WHAT YOU WILL DO >> Would you quote the material below from its first line through the line containing "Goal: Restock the", exactly and with both ends included?

INPUT RECORDS >>
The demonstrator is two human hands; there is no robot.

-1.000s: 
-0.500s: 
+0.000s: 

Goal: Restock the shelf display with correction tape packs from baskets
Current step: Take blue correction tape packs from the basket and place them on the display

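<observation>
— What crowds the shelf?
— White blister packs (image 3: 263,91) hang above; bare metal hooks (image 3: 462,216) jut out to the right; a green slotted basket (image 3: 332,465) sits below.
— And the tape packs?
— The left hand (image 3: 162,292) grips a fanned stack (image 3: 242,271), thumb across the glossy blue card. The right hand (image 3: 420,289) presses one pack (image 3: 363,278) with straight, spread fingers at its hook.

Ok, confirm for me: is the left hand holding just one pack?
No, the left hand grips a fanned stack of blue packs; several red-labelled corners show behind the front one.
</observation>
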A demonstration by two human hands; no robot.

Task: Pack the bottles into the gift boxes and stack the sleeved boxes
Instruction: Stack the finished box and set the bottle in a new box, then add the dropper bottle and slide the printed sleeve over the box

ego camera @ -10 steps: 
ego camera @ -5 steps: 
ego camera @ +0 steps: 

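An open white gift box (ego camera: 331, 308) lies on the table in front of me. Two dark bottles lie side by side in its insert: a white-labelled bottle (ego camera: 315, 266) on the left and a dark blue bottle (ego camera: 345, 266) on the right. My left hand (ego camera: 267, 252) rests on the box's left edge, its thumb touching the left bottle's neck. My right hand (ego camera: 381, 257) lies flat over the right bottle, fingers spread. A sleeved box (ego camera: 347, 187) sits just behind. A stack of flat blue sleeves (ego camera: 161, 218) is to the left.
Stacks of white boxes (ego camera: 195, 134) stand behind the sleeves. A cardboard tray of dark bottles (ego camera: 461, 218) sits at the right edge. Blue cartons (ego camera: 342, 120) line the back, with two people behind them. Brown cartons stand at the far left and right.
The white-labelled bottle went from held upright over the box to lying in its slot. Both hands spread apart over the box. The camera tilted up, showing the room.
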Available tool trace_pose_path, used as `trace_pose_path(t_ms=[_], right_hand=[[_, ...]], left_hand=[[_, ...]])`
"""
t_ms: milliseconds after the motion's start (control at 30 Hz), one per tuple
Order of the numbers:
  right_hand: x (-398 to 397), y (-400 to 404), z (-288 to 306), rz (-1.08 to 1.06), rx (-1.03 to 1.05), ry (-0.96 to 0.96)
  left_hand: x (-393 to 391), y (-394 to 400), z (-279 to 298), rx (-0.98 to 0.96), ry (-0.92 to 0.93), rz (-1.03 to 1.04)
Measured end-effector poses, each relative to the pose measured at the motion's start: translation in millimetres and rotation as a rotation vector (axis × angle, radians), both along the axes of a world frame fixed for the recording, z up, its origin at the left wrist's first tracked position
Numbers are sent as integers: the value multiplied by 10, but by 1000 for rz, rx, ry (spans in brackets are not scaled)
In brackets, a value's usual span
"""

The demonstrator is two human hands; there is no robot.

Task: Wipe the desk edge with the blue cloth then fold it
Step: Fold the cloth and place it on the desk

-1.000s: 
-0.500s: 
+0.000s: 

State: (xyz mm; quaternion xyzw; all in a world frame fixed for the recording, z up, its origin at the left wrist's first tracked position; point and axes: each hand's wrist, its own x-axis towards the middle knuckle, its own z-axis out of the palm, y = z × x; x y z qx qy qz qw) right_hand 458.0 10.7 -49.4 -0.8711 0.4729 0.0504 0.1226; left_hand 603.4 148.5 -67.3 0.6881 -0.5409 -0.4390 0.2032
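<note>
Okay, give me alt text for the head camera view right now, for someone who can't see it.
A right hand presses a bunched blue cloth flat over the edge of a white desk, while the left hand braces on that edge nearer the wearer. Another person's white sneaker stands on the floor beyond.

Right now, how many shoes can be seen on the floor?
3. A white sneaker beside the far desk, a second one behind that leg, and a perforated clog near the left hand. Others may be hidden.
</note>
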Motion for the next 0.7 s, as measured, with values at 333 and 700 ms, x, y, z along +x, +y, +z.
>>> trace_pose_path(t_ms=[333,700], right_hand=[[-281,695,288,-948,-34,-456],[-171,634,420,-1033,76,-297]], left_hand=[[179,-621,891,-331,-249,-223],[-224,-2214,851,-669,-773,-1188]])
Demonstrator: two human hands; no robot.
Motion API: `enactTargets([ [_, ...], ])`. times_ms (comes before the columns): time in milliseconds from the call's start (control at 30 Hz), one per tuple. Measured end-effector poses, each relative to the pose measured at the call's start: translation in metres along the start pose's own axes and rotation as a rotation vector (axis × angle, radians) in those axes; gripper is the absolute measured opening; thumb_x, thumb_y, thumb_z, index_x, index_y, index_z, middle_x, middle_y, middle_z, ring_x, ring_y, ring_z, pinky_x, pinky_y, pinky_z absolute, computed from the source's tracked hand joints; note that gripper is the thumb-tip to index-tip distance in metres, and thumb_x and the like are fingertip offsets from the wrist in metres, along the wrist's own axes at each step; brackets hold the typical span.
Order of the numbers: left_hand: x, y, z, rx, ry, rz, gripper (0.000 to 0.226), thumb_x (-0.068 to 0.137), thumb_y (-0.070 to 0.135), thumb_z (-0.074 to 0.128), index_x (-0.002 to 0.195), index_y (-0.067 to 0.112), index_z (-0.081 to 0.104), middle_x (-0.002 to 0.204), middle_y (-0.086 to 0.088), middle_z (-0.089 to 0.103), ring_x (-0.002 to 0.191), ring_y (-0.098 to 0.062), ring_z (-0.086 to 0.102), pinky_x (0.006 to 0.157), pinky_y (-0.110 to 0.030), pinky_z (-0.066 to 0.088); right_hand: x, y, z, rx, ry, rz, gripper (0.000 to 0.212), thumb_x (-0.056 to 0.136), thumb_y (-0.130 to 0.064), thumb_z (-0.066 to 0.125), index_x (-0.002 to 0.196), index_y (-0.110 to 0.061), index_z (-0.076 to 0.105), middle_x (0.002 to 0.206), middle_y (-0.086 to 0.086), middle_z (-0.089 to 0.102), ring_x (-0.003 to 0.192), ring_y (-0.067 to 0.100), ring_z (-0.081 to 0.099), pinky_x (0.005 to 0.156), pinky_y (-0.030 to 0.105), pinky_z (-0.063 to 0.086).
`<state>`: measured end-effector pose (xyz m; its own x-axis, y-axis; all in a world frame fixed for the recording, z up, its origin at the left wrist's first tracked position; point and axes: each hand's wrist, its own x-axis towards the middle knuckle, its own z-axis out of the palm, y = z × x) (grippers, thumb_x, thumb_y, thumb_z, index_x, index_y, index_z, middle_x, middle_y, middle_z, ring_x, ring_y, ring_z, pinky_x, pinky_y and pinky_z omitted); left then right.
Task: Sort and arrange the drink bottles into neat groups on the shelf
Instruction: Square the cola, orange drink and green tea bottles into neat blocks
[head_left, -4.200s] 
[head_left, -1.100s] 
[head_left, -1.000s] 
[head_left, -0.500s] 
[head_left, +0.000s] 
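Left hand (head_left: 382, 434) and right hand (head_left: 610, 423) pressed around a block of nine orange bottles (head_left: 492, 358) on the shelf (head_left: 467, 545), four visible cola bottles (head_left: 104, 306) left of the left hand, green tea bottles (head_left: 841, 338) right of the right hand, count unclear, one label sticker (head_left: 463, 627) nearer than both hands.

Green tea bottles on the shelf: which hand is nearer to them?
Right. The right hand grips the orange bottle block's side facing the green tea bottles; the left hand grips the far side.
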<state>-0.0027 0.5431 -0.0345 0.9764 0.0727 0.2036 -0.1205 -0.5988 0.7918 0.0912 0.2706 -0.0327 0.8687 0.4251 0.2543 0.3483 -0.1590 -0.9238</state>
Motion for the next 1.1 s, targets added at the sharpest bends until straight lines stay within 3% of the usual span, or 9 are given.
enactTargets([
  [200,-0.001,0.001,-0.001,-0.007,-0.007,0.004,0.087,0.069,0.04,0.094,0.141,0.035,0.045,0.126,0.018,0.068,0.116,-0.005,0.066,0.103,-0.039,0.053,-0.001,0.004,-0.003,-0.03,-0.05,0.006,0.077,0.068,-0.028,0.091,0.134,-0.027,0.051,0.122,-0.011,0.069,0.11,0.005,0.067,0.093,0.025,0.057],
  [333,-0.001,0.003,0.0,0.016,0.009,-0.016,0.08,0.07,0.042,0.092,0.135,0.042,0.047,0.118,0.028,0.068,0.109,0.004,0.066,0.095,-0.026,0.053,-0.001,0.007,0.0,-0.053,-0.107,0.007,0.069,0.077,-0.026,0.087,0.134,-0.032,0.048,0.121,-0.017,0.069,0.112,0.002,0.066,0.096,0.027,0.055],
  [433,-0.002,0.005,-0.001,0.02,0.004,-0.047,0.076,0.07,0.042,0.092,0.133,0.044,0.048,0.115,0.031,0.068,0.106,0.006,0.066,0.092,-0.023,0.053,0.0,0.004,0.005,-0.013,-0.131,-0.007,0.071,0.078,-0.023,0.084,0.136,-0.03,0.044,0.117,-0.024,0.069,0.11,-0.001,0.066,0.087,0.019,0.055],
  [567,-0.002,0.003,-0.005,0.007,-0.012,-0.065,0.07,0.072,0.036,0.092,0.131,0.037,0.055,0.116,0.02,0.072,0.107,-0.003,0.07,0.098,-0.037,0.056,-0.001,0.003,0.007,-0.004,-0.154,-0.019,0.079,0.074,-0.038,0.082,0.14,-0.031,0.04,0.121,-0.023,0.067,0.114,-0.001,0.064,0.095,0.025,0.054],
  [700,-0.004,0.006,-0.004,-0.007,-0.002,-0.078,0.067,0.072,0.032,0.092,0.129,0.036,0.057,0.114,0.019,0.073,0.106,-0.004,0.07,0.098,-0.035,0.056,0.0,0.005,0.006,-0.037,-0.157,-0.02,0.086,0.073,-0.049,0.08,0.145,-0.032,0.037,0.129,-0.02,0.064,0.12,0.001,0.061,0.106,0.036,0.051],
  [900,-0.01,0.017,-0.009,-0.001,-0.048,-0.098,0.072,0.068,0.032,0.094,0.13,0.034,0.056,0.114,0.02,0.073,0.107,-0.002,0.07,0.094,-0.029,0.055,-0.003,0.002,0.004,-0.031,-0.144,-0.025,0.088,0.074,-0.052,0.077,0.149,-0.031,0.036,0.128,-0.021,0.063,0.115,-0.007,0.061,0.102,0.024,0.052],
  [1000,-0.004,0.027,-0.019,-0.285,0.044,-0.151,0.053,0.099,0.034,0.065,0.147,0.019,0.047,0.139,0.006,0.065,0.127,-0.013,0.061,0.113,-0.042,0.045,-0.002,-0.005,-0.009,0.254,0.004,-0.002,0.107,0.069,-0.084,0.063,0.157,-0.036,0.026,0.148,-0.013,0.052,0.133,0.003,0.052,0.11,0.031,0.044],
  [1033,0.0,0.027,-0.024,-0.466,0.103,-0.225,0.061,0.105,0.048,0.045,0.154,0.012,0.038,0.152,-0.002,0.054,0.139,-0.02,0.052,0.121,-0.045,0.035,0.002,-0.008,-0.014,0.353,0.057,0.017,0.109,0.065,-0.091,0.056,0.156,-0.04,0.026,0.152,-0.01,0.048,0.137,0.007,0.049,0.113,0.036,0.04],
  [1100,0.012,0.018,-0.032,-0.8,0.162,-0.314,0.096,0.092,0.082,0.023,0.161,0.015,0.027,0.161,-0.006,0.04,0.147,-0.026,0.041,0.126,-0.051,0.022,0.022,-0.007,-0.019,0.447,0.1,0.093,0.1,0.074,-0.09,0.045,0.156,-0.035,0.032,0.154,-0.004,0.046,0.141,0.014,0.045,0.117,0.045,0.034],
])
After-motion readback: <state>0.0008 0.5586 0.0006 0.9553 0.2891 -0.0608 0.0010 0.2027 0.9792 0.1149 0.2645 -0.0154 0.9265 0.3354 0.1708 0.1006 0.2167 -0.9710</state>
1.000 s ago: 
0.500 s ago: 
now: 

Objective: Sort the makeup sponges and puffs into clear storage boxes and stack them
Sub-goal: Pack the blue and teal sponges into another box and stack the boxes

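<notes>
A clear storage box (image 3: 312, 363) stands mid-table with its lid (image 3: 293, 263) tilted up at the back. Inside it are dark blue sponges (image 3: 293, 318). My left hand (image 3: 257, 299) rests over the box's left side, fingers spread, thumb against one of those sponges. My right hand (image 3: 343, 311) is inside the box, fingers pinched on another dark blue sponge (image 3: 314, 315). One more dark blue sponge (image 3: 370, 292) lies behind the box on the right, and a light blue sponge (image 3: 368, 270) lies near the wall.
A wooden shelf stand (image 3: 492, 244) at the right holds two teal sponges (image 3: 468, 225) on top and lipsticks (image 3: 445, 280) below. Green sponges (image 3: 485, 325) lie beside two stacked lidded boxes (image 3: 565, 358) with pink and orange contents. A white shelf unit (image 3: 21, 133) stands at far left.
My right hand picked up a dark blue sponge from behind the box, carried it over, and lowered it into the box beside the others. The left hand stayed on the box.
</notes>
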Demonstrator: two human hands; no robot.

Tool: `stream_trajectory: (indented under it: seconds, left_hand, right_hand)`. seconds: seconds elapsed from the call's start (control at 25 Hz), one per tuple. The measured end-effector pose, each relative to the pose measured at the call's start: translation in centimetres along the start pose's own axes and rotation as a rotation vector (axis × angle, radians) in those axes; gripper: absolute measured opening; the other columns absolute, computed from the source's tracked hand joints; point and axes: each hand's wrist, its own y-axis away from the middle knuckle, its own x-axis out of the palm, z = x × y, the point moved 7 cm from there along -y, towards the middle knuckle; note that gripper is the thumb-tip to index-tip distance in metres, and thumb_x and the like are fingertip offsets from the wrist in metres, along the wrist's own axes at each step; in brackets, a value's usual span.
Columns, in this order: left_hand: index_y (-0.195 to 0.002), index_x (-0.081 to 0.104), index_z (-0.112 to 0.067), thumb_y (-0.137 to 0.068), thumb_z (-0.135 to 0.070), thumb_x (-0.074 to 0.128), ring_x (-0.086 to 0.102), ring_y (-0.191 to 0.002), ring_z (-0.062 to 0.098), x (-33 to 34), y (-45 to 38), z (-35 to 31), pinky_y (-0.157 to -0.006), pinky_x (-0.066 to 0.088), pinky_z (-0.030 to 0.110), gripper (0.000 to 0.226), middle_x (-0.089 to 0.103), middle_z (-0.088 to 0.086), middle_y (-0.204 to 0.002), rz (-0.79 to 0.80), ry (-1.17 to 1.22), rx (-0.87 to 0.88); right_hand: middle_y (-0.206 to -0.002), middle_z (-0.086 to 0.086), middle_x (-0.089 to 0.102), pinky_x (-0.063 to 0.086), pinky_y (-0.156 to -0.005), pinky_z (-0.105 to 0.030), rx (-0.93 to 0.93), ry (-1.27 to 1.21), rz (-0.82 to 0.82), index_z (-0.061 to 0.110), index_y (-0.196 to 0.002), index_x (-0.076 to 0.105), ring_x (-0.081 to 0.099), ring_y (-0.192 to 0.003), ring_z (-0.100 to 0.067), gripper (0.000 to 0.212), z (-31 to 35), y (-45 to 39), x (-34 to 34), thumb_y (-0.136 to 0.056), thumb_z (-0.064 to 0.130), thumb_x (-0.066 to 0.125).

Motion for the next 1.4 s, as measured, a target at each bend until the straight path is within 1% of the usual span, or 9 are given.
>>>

TASK SOLUTION >>
The demonstrator is two human hands; there is no robot.

-1.000s: 
-0.500s: 
+0.000s: 

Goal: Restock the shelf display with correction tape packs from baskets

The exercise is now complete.